## WHAT IS BEING ASKED
Respond with exact copies of the lines running from the line that contains "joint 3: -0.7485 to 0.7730" to the end of the material.
[DATASET EXCERPTS]
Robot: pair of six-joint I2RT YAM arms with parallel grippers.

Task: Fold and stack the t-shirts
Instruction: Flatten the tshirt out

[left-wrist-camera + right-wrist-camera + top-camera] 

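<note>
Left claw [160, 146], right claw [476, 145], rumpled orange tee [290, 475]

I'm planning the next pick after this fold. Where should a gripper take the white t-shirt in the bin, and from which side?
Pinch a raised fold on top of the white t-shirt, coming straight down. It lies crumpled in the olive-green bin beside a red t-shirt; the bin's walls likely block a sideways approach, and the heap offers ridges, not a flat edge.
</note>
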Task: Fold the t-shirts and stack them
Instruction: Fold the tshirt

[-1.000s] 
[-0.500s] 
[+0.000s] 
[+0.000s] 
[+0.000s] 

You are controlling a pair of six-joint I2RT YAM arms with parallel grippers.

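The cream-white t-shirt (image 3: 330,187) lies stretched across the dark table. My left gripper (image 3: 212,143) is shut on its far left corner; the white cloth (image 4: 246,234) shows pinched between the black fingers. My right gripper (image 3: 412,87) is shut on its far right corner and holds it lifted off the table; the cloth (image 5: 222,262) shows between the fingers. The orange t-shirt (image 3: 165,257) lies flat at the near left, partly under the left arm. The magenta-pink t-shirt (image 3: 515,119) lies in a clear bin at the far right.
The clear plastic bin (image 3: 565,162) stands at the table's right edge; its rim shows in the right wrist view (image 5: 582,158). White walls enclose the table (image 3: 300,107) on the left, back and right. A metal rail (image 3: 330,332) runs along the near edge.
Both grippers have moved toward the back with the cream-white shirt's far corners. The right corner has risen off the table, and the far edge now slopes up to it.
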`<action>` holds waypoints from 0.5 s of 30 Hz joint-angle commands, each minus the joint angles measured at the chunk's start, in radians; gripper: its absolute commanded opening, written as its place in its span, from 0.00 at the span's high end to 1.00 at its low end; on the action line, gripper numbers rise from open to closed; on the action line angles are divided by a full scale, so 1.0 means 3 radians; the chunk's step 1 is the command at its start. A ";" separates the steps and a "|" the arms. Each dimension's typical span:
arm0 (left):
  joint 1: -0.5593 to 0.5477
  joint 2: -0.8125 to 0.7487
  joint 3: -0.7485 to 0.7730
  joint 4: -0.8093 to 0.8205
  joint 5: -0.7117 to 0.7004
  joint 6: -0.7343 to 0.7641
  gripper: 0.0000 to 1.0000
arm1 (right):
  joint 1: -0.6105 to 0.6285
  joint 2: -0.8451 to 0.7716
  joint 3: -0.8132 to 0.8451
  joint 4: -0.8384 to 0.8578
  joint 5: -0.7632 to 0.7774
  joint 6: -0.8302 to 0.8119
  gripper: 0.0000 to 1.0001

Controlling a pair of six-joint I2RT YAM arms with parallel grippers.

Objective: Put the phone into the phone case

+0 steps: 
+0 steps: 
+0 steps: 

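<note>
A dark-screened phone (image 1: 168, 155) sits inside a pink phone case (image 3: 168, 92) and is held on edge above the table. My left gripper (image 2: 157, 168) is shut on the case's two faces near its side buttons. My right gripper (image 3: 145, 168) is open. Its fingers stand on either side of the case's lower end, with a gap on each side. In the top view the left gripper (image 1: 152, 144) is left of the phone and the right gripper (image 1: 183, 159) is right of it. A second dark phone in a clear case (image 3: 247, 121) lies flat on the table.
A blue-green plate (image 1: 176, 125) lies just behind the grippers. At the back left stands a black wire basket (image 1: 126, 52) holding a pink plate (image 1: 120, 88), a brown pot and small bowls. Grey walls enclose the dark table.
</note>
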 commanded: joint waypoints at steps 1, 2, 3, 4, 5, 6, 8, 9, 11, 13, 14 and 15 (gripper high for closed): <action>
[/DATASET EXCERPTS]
## THE ANSWER
  joint 3: -0.7485 to 0.7730
  joint 4: -0.8093 to 0.8205
  joint 5: -0.7117 to 0.7004
  joint 6: -0.7343 to 0.7641
  gripper: 0.0000 to 1.0000
arm1 (right):
  joint 1: -0.6105 to 0.6285
  joint 2: -0.8451 to 0.7716
  joint 3: -0.8132 to 0.8451
  joint 4: -0.8384 to 0.8578
  joint 5: -0.7632 to 0.7774
  joint 6: -0.8302 to 0.8119
  gripper: 0.0000 to 1.0001

Controlling a pair of six-joint I2RT YAM arms with parallel grippers.

Objective: Put the phone into the phone case

+0 steps: 
+0 steps: 
+0 steps: 

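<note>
A dark-screened phone (image 1: 168, 155) sits inside a pink phone case (image 3: 168, 92) and is held on edge above the table. My left gripper (image 2: 157, 168) is shut on the case's two faces near its side buttons. My right gripper (image 3: 145, 168) is open. Its fingers stand on either side of the case's lower end, with a gap on each side. In the top view the left gripper (image 1: 152, 144) is left of the phone and the right gripper (image 1: 183, 159) is right of it. A second dark phone in a clear case (image 3: 247, 121) lies flat on the table.
A blue-green plate (image 1: 176, 125) lies just behind the grippers. At the back left stands a black wire basket (image 1: 126, 52) holding a pink plate (image 1: 120, 88), a brown pot and small bowls. Grey walls enclose the dark table.
</note>
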 commanded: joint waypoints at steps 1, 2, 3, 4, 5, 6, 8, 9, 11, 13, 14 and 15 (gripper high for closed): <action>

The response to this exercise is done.